Ask for an explainer document for bigger decisions. Architecture choices, non-obvious patterns, anything you're going to need to live with for a while: ask the LLM to write it up in plain language. Keep it in the repo. Future you will thank present you.
Use Simon Willison's "showboat" approach to document what was built. The showboat tool "creates executable demo documents that show and prove an agent's work." (kind of like a Jupyter notebook, but just markdown). The LLM walks through its output with explanation and context. It's a great way to produce living documentation that captures not just what the code does, but why it was written that way. It's a great tool, but not suitable for every use case.
Read the LLM's thinking, especially when debugging. Many LLMs can expose their reasoning process. When you're stuck on a bug or trying to understand a decision, asking the LLM to think out loud before answering is one of the fastest ways to build genuine understanding rather than just getting an answer.

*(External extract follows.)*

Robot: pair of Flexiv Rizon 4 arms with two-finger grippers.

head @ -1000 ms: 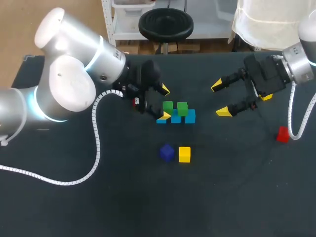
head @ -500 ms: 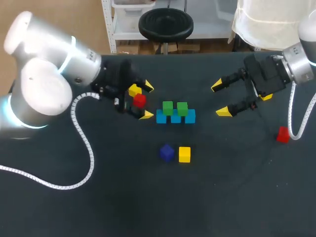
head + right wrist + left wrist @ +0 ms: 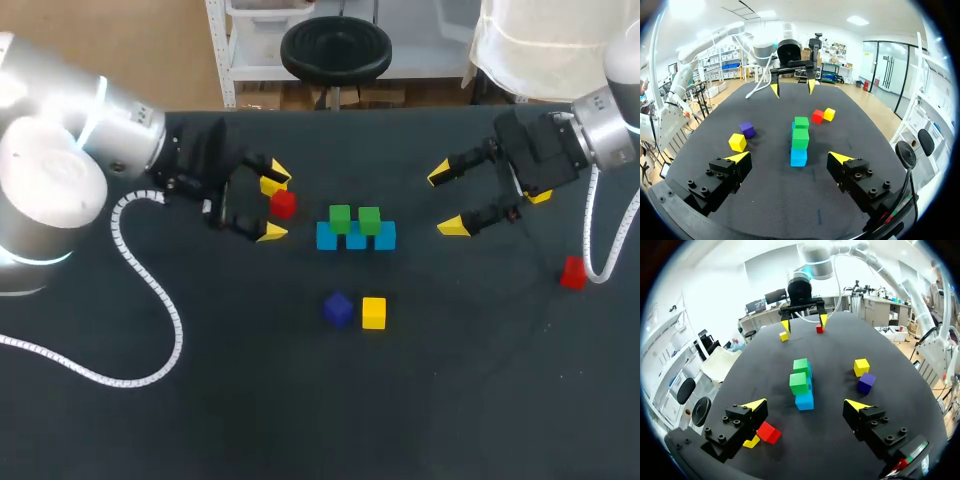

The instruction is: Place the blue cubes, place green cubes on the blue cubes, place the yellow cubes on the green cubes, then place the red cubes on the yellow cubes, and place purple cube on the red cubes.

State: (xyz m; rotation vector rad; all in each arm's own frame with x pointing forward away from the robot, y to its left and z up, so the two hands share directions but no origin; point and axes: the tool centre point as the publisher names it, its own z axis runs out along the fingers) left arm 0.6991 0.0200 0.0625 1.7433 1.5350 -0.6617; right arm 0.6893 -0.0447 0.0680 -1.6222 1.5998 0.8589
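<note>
The left gripper [image 3: 272,202] is hanging with its fingers spread wide, gripping nothing. A red cube [image 3: 284,204] is lying on the table [image 3: 450,400] at its fingertips, closer to one finger, and a yellow cube [image 3: 829,114] is sitting just beside that red one. The right gripper [image 3: 447,200] is likewise standing open and empty over the far right part of the table.

Between the two arms, toward the far edge, blue cubes [image 3: 356,239] are sitting in a touching row, and green cubes [image 3: 340,217] are resting on top of them. Nearer the front edge, a purple cube [image 3: 338,309] and a second yellow cube [image 3: 373,313] are lying just beside each other. A second red cube [image 3: 572,272] is sitting close to the right edge.

Counting them: three blue, two green, two yellow, two red, one purple.

The cubes are looking small, rigid and light, probably smooth-sided, so they are likely wanting a centred grip across two opposite flat faces, not on corners
</note>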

Write the tests yourself. Even if you let the LLM write the implementation, writing the tests forces you to reason about the behavior you actually want. It's one of the best ways to make sure the mental model gets built. Of course, it takes more time and it's not always possible, like with JoyConf where I didn't know enough about the Elixir environment to write effective tests. But when you can, it's a great way to stay in the driver's seat.
Slow down at decision points. LLMs are fast. That's the point. But speed can accelerate debt. When you hit a fork in the road (an architectural choice, a tradeoff, a "there are a few ways to do this" moment) pause and do the reasoning yourself, even if you use the LLM to help you think it through.
The goal isn't to use LLMs less
LLMs are genuinely useful and I don't plan to stop using them. The goal is to stay in the driver's seat mentally, using them for leverage rather than as a substitute for thinking.
A healthy LLM workflow and a debt-generating one can look identical from the outside. The difference shows up later, when you need to understand, maintain, or extend what you built. If you finish each session understanding what you built and why, you're using the tool well. If you don't, you're taking out a loan.
And like financial debt, cognitive debt is a lot easier to avoid than to pay off.